### Exercise instructions
Reproduce only the lines of the material below that start at the line containing "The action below" and stop at the line containing "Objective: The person". Keep both end lines.

- - - -

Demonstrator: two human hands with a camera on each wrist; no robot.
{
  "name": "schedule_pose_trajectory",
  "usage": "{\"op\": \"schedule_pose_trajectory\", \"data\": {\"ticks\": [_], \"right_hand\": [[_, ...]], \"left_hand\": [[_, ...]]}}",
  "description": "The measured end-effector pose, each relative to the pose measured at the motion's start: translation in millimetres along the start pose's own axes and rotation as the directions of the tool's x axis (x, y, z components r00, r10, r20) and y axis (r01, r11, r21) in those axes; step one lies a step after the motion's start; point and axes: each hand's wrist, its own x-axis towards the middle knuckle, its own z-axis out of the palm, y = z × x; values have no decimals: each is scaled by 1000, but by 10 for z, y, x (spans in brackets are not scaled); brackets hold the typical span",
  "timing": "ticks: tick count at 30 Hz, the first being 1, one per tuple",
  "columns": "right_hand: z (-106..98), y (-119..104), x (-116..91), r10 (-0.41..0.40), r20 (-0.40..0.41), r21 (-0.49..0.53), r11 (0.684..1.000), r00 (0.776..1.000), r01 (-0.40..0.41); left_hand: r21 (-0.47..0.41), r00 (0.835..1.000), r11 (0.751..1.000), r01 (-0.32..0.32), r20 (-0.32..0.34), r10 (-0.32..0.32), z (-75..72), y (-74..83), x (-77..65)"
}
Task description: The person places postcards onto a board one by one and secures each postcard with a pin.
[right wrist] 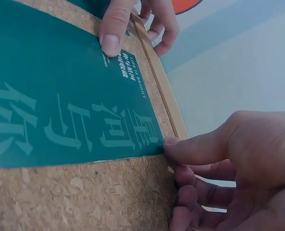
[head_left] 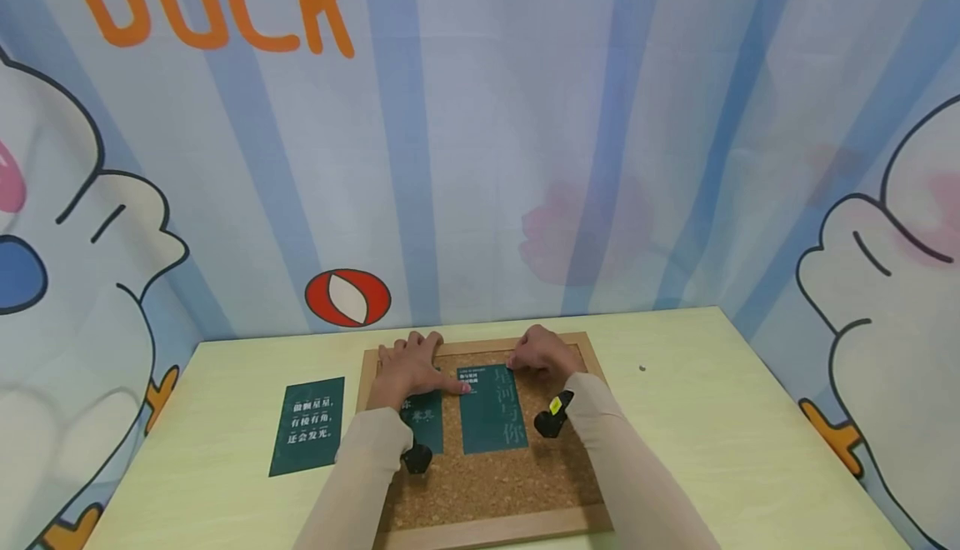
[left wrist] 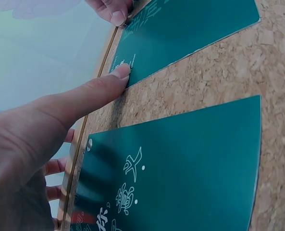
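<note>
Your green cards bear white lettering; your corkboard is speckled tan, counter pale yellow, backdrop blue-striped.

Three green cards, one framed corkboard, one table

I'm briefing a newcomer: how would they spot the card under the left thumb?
On the pale table lies a framed corkboard. On it, the left hand's thumb rests on the right green card. Large, faint characters run down its whole right side; the left card's lower right is plain.
</note>
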Motion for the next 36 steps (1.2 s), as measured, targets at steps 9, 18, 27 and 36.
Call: {"op": "schedule_pose_trajectory", "data": {"ticks": [9, 18, 27, 36], "right_hand": [[0, -57, 5, 32, 10, -38, 999, 999, -31], [9, -45, 22, 61, 4, -36, 998, 998, -60], [52, -27, -50, -41, -31, -77, 996, 999, 39], [98, 189, -173, -250, -127, -75, 967, 960, 242]], "left_hand": [[5, 1000, 1000, 7, 2, -7, 28, -31, 38], [13, 1000, 1000, 2, -6, -2, 47, -40, 56], [5, 1000, 1000, -2, -8, 2, 61, -51, 52], [1, 1000, 1000, -2, -6, 2, 58, -56, 33]]}}
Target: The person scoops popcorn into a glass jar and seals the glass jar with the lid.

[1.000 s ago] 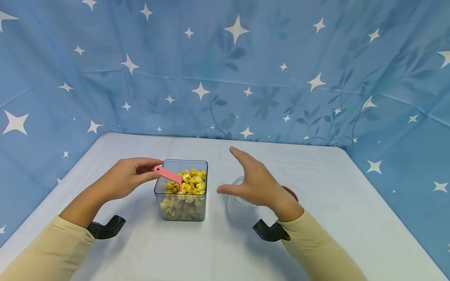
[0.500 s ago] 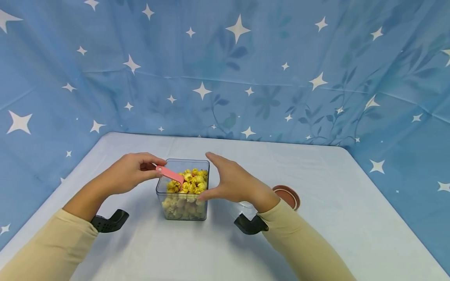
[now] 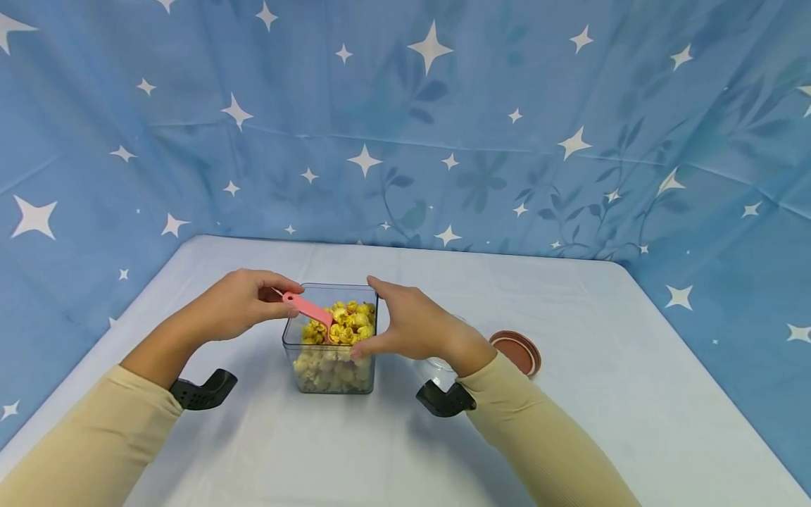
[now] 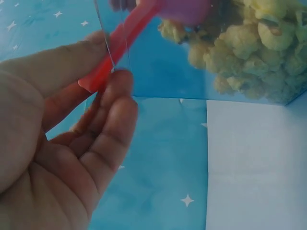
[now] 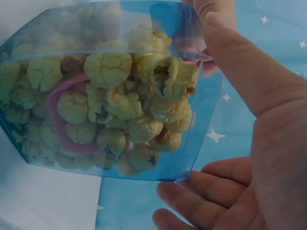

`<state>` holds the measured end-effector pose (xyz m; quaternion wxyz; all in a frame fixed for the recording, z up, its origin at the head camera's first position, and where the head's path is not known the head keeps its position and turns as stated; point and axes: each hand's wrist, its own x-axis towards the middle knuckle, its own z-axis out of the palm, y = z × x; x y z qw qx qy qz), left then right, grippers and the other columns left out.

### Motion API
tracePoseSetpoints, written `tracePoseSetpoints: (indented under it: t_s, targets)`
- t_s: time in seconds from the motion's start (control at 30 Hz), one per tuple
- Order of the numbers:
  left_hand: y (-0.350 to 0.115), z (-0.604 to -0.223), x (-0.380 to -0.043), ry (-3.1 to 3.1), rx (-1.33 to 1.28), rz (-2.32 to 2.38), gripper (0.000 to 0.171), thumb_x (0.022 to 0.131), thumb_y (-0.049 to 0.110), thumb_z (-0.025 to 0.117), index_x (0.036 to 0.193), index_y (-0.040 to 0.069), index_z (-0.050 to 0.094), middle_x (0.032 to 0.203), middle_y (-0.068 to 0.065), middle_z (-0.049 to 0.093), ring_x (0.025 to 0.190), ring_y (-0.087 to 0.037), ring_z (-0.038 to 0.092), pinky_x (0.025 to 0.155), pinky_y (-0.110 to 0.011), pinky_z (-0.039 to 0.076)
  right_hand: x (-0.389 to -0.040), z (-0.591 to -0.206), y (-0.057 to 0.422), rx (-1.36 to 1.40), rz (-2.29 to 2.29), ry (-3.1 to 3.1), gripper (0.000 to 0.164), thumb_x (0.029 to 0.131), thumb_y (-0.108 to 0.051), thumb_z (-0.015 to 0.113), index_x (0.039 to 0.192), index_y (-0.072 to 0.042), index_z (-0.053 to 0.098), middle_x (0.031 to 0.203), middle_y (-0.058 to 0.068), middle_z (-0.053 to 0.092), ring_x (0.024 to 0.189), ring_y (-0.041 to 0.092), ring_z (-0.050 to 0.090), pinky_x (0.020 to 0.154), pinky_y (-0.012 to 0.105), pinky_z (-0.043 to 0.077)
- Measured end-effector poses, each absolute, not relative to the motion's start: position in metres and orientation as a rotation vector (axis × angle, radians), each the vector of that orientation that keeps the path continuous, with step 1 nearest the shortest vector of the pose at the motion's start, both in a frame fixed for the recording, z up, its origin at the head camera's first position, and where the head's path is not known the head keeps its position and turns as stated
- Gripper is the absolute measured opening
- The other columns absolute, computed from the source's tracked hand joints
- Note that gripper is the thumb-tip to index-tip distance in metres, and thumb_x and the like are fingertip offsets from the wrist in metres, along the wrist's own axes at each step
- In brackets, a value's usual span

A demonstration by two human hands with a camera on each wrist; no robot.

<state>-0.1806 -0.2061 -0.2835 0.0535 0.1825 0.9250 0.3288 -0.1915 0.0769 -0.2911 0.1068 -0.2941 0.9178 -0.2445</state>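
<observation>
A clear, grey-tinted square container (image 3: 326, 347) of yellow popcorn (image 3: 350, 320) stands left of the table's middle. The pink scoop (image 3: 312, 310) leans in it, its bowl end among the popcorn, visible through the wall in the right wrist view. At the container's left rim, my left hand (image 3: 236, 306) pinches the scoop's handle (image 4: 136, 28) between thumb and fingers. My right hand (image 3: 415, 324) holds the container's right side, thumb (image 5: 240, 52) on the near wall and fingertips against the far one. Under my right wrist, a clear jar (image 3: 438, 372) is partly hidden.
A brown round lid (image 3: 516, 353) lies on the white-covered table (image 3: 285, 451), right of the jar. Behind the table hangs a blue curtain (image 3: 405, 127) with white stars. Black wrist mounts (image 3: 205, 391) sit below both wrists.
My right hand has moved left from above the jar to the container's right side and closed onto it, uncovering the brown lid. My left hand keeps its hold on the scoop.
</observation>
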Motion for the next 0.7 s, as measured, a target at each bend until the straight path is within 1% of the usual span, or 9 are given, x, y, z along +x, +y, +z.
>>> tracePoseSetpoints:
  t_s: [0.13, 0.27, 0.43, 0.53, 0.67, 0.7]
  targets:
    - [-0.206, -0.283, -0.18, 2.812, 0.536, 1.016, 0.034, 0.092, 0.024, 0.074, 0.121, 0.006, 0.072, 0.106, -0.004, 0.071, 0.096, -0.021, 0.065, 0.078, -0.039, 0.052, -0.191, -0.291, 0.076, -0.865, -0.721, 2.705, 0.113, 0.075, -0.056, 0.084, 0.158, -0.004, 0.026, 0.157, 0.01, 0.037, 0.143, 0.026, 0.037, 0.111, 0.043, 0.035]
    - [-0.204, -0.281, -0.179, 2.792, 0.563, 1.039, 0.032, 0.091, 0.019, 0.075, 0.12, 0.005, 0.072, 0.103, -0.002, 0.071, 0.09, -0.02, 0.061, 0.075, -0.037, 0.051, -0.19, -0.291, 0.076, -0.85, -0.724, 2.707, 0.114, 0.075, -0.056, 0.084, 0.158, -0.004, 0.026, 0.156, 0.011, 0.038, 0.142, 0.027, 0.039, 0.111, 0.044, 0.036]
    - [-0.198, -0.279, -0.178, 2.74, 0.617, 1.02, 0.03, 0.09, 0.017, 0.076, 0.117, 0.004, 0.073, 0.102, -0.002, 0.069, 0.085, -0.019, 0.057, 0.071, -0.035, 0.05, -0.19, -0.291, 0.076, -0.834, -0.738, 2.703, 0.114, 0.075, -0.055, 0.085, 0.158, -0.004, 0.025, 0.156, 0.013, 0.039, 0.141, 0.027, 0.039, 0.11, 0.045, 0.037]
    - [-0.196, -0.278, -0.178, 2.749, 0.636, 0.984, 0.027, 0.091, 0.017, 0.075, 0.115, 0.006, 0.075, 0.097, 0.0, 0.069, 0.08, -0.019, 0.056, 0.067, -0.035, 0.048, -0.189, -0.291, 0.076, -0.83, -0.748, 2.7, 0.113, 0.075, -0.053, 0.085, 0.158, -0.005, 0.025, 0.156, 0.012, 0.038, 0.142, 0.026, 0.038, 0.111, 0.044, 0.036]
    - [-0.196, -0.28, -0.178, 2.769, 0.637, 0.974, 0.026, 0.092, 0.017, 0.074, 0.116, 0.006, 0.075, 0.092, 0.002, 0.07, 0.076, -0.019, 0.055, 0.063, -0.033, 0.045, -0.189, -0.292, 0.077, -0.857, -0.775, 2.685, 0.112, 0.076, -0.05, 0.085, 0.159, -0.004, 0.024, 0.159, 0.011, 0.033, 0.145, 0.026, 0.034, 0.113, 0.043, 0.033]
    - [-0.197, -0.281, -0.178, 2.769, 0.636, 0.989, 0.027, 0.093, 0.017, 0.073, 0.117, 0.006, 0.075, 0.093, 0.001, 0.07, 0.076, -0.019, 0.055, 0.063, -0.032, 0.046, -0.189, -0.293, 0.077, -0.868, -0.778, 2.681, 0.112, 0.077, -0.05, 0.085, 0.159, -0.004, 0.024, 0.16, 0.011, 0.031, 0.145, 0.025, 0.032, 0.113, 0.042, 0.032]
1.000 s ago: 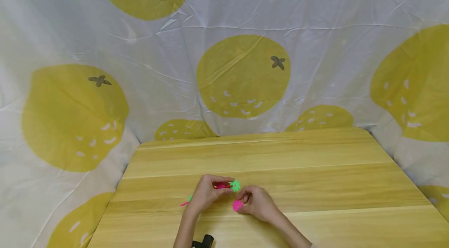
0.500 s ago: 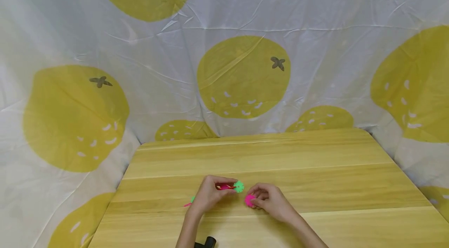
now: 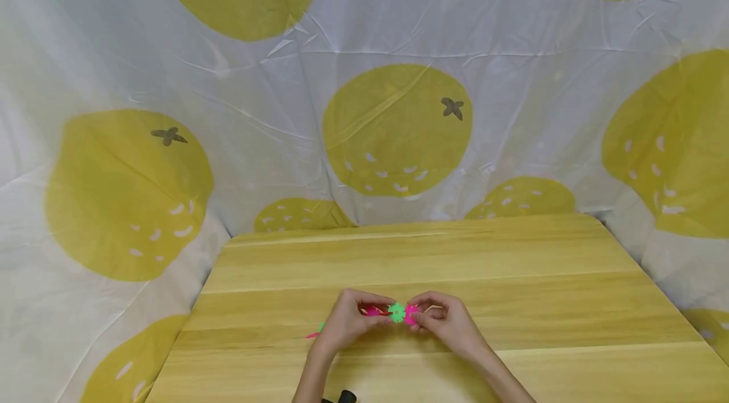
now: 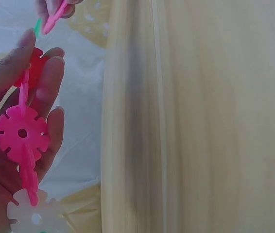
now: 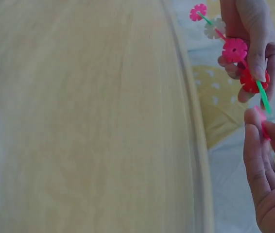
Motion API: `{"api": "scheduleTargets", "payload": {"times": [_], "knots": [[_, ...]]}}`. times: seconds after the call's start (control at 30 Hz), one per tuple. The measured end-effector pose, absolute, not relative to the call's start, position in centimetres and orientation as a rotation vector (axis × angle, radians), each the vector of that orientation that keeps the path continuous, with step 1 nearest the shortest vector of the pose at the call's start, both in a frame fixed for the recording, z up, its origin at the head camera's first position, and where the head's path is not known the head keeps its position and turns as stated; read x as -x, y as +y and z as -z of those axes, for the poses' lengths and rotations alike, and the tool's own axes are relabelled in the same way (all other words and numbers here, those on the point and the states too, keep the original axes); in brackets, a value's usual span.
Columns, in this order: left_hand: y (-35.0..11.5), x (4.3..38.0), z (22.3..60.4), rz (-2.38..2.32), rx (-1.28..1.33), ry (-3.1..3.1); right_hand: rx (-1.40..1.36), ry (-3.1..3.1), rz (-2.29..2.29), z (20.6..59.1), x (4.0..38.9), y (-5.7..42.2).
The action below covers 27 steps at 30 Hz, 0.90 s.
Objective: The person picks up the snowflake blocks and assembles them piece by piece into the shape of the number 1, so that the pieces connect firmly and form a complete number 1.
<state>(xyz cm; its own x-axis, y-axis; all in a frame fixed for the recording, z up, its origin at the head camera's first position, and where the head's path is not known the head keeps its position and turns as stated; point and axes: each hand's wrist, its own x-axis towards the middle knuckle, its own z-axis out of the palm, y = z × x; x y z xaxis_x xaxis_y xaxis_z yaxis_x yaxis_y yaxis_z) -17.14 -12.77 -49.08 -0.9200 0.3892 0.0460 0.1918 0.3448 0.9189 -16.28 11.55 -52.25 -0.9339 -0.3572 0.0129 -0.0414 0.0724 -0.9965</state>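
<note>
My left hand (image 3: 347, 325) grips a chain of slotted plastic snowflake discs, with thumb and fingers around the red disc (image 4: 36, 67). A green disc (image 3: 397, 312) sticks out at the chain's right end. Behind the red one, the left wrist view shows a pink disc (image 4: 23, 130) and a translucent white disc (image 4: 34, 213). Another small pink disc (image 5: 198, 12) ends the chain in the right wrist view. My right hand (image 3: 452, 325) pinches a loose-edged pink disc (image 3: 411, 314) by its rim, against the green disc's right edge. Whether their slots interlock, I cannot tell.
Both hands are above a light wooden table (image 3: 512, 289). A black object (image 3: 346, 396), partly cut off, lies at its near side below the left forearm. A white cloth (image 3: 387, 23) with yellow fruit prints hangs behind the table and along its sides.
The right hand first drew right and turned its pink disc, then brought it up beside the green disc. The left hand and chain have shifted slightly right.
</note>
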Motion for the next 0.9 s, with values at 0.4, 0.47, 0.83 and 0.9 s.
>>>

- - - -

### Response
The action below covers 27 steps at 30 Hz, 0.90 s.
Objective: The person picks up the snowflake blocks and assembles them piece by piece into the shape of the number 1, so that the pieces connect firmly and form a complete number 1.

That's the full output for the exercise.